Johann Christian Bach, the youngest son of the great Thomascantor Johann Sebastian, was born on 5th September 1735 in Leipzig. Known from the most important periods of his career either as the Milan Bach or the London Bach, he owed his musical education either directly to his father, or at least to his supervision. After the latter's death in 1750 he moved to Berlin, where his brother Carl Philipp Emanuel, 21 years his elder, undertook his further training. In common with many other musicians he was attracted by Italy, where he moved in 1756, becoming a pupil in Bologna of the then most distinguished music theorist Padre Martini, who later gave lessons to Mozart. After conversion to Catholicism he was appointed organist at Milan cathedral, soon after turning his attention to opera and consequently to the Italian form of symphony. In 1762 Bach moved finally to London, where he won success as a composer of opera and as music-master to Her Majesty Queen Sophie Charlotte of England, enjoying high favour at court. In 1764 with the composer and viola da gamba virtuoso Carl Friedrich Abel he founded the Bach-Abel Concerts, which from 1775 took place in the famous Hanover Square Rooms. In the same year came the important meeting with the eight-year-old Mozart, who visited London with his father and played for him. Johann Christian was an unrivalled exponent of the galant style and exercised a strong influence on the musical development of the young Mozart, an example that it is possible to trace in the latter's later work. As his star had risen like a cornet in the middle of the eighteenth century , so quickly did his fame decline at the beginning of the 1780s. In May 1781 he gave his last concert in London. Now financial and health problems compelled him more and more to withdraw into private life. He died in straitened circumstances in London on 1st January 1782. Mozart gave moving expression to his sorrow in a letter, writing of the great loss to the musical world.

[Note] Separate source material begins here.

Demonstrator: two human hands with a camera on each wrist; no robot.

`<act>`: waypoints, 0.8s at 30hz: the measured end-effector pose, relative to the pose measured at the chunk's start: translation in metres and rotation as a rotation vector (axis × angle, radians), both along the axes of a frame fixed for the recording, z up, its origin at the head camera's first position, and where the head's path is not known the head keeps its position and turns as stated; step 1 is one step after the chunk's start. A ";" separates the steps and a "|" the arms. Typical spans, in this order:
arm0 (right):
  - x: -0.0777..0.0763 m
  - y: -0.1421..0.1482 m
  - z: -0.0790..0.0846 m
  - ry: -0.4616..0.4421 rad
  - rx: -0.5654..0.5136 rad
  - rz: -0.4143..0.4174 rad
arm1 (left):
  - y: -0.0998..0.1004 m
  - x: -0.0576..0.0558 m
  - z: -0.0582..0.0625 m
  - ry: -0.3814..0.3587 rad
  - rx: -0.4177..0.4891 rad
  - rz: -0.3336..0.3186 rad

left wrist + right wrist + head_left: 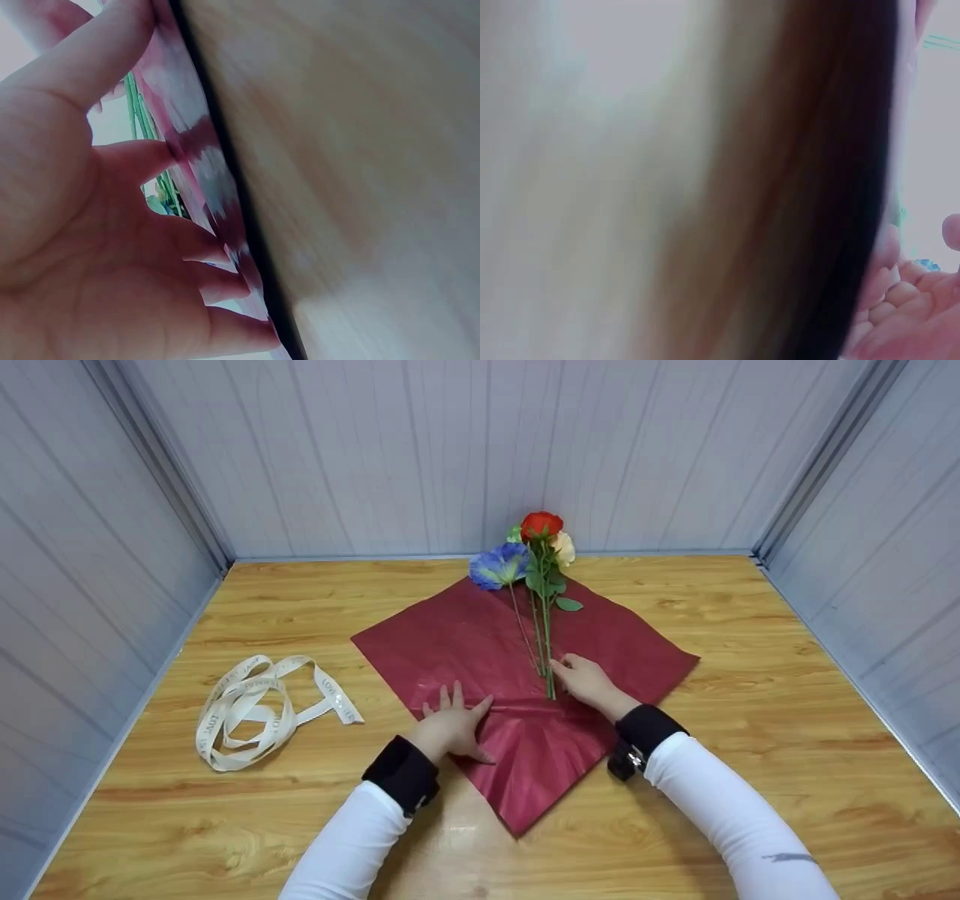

Known respectively as Giovanni or John, Bach left some sixty symphonies as well as twenty concertante symphonies for one or more solo instruments, not counting thirty solo fortepiano or harpsichord concertos. Evidence of his fame is seen in the numerous publications of his instrumental compositions in his own life-time, in particular of his symphonies. These are, except for one and a doubtful example, in three movements, in the form developed from the Italian opera-symphony (fast-slow-fast) and used by Bach in the overtures to his operas. The gift for thematic invention inherited from his father, under Italian influence transformed into singing, lyrical material, his understanding of form giving rise to a new school of composition, subtle feeling for colour and for formal clarity, harmony and thematic contrast are all characteristics of his musical style. Opera-symphonies with Bach turned more and more into concert symphonies, culminating in the six late symphonies of Opus 18, three of which are for double orchestra. It is true that he never reached the blessed profundity of Mozart, nor did he seek to. There are, however, in his music many examples of directly affecting feeling, particularly evident in the C minor middle movements. The so-called singing allegro, the cantabile style and full string sound makes its appearance also in the fast movements, and, with the handling of the woodwind, had a strong influence on Mozart. In general the woodwind instruments that up to that time had for the most part doubled the strings, two oboes or flutes, a pair of French horns and the traditional instrument to reinforce the bass, the bassoon, increasingly took independent parts. If comparison is made between Mozart' s early symphonies and those of Bach, an astonishing correspondence can be seen. Nowhere are there such seamless connections and such an interweaving of elements. Brightness, freedom from sorrow, joy in living and above all a charming amiability inform Bach's symphonies, which are a clear expression of his time. If also fully conceding to the taste of the period - and Bach well understood what pleased - his writing never slid into the banal or the purely superficial. The profound, the reflective or dry academic rhetoric will be sought here in vain.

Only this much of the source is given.